__What you should do__.
Using the entries below, output each line exactly from the first through the one that contains "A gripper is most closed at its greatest".

Given data Start Marker

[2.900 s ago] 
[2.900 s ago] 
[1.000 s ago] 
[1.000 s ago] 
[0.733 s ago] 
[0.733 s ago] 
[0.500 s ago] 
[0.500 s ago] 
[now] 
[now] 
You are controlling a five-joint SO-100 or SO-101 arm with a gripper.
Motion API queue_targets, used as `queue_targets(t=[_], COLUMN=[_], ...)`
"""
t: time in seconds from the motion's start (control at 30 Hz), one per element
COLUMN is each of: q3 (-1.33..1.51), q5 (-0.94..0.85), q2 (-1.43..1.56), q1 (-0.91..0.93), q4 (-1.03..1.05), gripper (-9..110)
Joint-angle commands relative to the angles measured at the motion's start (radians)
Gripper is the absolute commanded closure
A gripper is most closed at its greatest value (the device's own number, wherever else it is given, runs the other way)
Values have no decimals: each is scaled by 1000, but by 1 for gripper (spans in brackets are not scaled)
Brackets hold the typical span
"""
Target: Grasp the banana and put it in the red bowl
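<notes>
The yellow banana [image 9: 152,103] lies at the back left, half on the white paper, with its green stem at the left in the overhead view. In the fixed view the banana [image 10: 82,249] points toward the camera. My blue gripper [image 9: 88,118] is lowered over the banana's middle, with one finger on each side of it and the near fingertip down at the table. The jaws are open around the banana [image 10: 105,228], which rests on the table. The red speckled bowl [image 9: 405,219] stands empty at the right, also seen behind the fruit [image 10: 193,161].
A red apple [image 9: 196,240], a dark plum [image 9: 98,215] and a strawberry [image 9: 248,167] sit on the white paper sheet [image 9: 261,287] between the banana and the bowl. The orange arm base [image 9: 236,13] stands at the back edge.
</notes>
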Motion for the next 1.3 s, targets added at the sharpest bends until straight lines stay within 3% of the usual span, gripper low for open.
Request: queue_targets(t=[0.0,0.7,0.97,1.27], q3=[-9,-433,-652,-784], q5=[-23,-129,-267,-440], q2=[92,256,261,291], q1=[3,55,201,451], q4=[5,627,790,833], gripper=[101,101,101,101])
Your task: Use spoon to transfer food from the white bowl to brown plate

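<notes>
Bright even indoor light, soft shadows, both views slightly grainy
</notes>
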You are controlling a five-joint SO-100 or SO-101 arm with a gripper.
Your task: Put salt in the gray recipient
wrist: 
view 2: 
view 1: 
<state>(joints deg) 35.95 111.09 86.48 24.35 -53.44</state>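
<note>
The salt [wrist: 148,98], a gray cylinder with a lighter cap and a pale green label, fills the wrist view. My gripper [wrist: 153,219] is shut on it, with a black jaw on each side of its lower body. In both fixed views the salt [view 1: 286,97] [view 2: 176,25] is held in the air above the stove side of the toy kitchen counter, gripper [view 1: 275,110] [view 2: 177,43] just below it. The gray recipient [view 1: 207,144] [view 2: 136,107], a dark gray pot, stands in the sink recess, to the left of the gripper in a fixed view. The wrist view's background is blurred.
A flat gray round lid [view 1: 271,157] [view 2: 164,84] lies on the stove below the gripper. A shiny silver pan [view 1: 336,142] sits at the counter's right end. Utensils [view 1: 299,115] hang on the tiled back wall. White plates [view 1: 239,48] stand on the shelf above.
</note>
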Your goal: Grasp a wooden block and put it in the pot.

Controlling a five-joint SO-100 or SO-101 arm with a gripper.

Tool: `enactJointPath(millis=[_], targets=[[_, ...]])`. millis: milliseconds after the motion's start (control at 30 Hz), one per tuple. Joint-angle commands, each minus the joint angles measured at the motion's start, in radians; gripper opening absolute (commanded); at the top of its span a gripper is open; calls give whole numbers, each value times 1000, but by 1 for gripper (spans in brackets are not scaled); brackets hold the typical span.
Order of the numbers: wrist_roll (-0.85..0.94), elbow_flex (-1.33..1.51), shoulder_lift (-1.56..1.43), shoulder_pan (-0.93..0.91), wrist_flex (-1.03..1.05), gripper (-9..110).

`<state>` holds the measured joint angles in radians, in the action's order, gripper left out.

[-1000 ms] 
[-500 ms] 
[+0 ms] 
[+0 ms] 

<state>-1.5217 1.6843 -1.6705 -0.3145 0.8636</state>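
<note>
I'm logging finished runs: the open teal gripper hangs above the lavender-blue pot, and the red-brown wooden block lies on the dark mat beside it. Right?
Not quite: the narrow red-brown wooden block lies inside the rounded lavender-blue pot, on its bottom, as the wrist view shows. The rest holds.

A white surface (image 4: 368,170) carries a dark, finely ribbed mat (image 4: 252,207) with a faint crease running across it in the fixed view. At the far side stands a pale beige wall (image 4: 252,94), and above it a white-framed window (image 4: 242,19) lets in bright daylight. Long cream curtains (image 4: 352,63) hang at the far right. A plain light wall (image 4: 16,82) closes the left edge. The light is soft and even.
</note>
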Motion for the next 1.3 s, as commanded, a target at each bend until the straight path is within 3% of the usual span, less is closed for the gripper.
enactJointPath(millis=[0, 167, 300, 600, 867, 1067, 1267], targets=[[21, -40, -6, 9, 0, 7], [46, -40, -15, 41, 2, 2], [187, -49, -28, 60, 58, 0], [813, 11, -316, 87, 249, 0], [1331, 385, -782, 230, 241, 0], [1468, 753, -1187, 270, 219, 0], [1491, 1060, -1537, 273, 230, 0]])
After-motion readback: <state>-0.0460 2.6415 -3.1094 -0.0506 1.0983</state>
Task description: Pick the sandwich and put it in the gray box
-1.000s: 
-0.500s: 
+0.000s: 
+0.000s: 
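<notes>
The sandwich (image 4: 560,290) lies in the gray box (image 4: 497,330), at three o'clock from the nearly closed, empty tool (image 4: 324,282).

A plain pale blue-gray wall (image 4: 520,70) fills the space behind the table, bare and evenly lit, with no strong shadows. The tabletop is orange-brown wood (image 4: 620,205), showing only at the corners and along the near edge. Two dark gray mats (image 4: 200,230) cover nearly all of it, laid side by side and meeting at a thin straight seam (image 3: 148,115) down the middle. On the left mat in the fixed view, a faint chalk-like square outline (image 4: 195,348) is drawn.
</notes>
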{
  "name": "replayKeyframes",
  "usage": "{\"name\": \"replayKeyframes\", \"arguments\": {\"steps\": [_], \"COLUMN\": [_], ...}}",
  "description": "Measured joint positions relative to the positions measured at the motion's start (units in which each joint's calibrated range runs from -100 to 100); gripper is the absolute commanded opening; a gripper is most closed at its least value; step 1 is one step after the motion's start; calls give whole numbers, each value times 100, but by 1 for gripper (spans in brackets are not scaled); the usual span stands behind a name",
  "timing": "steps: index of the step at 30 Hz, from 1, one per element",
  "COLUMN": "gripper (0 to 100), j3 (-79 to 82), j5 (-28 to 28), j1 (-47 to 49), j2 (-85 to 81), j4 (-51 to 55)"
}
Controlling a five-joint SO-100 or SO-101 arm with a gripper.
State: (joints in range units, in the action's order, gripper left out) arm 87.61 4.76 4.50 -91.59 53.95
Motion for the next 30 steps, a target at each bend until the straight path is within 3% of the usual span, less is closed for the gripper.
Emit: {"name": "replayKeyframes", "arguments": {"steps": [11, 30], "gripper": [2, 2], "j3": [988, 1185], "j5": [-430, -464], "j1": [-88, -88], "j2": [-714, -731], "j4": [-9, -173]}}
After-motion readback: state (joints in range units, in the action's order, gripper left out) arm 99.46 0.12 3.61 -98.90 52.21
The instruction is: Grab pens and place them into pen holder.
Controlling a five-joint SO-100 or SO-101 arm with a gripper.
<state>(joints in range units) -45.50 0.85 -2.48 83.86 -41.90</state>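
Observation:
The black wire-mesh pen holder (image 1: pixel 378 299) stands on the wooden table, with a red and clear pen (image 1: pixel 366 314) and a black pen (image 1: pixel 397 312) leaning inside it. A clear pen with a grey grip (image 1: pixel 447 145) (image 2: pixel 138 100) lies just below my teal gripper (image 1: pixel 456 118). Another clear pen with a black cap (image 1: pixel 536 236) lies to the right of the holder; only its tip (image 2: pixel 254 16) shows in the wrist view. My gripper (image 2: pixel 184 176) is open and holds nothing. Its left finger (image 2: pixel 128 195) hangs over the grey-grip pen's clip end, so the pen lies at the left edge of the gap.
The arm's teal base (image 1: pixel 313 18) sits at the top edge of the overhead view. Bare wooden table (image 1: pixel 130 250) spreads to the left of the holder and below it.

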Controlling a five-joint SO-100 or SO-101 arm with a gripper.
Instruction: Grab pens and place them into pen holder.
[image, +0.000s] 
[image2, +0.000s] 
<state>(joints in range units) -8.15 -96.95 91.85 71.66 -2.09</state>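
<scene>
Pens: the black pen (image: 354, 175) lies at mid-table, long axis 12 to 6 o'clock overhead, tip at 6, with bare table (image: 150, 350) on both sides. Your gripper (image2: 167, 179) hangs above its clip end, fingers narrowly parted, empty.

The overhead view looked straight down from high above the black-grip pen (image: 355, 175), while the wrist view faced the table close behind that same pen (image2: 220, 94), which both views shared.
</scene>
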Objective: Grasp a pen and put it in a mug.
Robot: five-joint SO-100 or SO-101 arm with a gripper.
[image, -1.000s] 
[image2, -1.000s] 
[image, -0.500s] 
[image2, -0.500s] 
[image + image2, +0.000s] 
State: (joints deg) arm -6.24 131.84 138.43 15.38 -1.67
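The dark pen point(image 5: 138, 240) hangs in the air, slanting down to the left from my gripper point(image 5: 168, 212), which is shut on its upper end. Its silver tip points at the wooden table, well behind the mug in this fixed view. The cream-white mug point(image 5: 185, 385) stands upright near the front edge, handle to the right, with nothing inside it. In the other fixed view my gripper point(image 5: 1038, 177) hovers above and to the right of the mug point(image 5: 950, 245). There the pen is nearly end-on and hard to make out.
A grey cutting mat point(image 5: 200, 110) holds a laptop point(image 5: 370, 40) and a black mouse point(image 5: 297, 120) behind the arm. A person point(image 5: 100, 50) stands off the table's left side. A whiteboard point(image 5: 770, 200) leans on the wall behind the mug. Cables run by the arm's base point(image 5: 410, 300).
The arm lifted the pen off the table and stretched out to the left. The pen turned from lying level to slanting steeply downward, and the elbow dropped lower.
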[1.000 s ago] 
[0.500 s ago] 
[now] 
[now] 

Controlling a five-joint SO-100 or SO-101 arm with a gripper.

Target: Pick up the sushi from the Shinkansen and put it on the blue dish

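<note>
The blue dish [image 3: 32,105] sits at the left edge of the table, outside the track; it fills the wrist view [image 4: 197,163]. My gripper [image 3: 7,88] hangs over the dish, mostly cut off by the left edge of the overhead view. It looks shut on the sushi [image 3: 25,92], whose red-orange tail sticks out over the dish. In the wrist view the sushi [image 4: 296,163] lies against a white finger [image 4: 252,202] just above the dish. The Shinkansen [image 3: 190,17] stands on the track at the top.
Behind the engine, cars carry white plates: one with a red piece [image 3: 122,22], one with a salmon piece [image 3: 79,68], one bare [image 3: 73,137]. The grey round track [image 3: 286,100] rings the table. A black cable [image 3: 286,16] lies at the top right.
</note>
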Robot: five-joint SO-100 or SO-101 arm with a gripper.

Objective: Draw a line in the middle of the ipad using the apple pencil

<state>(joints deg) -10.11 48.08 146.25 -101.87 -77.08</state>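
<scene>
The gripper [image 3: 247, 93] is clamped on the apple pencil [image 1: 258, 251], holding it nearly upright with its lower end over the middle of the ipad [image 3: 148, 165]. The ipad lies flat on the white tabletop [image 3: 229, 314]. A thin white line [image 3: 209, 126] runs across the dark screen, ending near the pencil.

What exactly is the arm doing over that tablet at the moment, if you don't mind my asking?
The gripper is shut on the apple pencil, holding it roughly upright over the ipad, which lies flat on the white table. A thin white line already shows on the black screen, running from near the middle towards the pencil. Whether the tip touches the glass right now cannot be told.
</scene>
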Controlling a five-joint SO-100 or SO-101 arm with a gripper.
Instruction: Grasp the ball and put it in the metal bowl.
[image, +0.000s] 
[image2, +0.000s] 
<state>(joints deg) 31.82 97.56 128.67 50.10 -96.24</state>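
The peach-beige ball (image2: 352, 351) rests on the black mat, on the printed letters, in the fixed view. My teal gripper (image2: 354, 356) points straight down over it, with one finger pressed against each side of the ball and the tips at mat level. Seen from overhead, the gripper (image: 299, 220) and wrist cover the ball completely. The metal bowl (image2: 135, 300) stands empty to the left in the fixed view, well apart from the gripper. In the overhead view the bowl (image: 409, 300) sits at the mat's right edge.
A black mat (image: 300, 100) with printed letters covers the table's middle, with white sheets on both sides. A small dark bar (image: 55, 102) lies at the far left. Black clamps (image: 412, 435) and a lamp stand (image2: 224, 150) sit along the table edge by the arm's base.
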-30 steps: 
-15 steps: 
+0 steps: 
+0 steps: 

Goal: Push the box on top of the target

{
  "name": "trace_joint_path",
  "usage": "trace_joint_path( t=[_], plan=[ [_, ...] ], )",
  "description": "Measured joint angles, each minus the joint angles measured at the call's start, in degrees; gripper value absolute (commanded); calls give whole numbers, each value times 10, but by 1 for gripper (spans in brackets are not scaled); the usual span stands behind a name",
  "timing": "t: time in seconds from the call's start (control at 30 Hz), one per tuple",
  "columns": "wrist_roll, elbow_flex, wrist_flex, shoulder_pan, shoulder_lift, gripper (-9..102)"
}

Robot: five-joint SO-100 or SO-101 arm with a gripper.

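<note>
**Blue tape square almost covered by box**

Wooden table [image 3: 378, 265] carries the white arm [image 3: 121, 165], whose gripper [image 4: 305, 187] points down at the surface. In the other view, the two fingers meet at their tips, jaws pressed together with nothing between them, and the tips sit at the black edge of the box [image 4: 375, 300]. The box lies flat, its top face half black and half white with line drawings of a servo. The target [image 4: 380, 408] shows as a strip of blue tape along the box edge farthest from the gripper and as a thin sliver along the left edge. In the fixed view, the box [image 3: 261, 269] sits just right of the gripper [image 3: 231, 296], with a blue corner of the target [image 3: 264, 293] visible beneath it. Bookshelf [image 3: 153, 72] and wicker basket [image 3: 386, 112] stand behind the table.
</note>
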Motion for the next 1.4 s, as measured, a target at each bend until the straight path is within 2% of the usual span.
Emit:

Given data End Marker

__Written solution__.
[2.900 s ago] 
[2.900 s ago] 
[1.000 s ago] 
[1.000 s ago] 
[0.733 s ago] 
[0.733 s ago] 
[0.500 s ago] 
[0.500 s ago] 
[now] 
[now] 
You are controlling a five-joint SO-100 or SO-101 arm with a gripper.
Motion API queue_targets, used as `queue_targets(t=[_], COLUMN=[_], ...)`
"""
t: time in seconds from the motion's start (control at 30 Hz), one per element
COLUMN is each of: q3 (-1.33..1.51), q5 (-0.94..0.85), q2 (-1.43..1.56), q1 (-0.91..0.93), q4 (-1.03..1.05), gripper (-9..110)
Joint-angle commands relative to the angles measured at the motion's start (radians)
Gripper is the absolute commanded closure
A gripper is most closed at its greatest value (the device's own number, wherever else it is given, runs the other way)

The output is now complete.